She/he is a chronic COPD'er, who has only one lung, who functions well with 02 sats in the low 80's. She/he has 02 BNC @ 2.5L/min. When I got there she/he was sitting up talking to me. She/he said she/he didn't feel in the least SOB, 02 sat was 73%, Temp 102 and her/his one lung was full of wheezes. I felt as though she/he should go to the hospital but that it was not an emergency situation. The family fully agreed. They said she/he preferred to go by ambulance so she/he wouldn't have to sit in the ER. I agreed. We called 911.

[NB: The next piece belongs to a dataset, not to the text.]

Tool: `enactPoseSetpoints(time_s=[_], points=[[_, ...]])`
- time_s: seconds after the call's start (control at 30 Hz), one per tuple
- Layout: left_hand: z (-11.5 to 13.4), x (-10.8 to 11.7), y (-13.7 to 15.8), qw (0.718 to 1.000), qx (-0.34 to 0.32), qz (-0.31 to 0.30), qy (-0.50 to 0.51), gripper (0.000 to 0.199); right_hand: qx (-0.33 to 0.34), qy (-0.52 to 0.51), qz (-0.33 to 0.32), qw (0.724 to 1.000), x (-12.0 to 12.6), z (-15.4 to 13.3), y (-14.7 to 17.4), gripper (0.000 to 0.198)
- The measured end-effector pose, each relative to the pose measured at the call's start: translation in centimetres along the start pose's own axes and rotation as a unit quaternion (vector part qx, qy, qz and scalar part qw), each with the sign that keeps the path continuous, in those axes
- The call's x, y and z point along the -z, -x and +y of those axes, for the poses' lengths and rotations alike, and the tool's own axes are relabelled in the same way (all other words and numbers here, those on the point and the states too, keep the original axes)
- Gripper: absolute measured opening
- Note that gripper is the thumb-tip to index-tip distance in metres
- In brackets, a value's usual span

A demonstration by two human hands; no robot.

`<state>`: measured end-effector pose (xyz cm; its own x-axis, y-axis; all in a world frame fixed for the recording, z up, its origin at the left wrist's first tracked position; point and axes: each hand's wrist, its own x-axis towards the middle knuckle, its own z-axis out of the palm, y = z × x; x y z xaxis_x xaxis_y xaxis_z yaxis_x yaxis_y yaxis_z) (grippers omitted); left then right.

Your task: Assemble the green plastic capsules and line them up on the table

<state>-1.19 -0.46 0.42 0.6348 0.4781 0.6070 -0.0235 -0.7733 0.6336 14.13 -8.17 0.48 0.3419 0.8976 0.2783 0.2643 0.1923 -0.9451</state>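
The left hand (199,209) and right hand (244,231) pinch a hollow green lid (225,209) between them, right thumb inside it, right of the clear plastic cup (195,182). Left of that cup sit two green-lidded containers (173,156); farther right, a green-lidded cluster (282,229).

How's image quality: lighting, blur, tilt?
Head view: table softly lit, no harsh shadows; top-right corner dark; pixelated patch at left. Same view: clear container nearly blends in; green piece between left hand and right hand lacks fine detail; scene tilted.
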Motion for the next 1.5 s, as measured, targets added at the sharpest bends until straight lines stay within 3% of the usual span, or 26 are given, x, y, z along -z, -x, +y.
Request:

An EMT got there and asked what was going on. I told him. A few minutes later the ambulance got there and a paramedic came in. She saw me but asked the EMT what was going on. "Oh my God a sat of 73% crank her up to 6L/min. I said no. I explained why. She said "well we have to get her 02 sat up because she's not perfusing 02 to her brain. I said she's talking to you. Please do not turn her up to 6L/min you'll do more harm. She did it anyway. The daughter said "the last time you guys did this she/he ended up with a CO2 of 134 and ended up on a ventilator". The patient said please don't do this to me. The paramedic ignored everyone. The EMT turned it back down to 2L/min the paramedic saw it and turned it back up to 6L/min. She told the patient she would put her/him on a non-rebreather once they got her/him in the ambulance!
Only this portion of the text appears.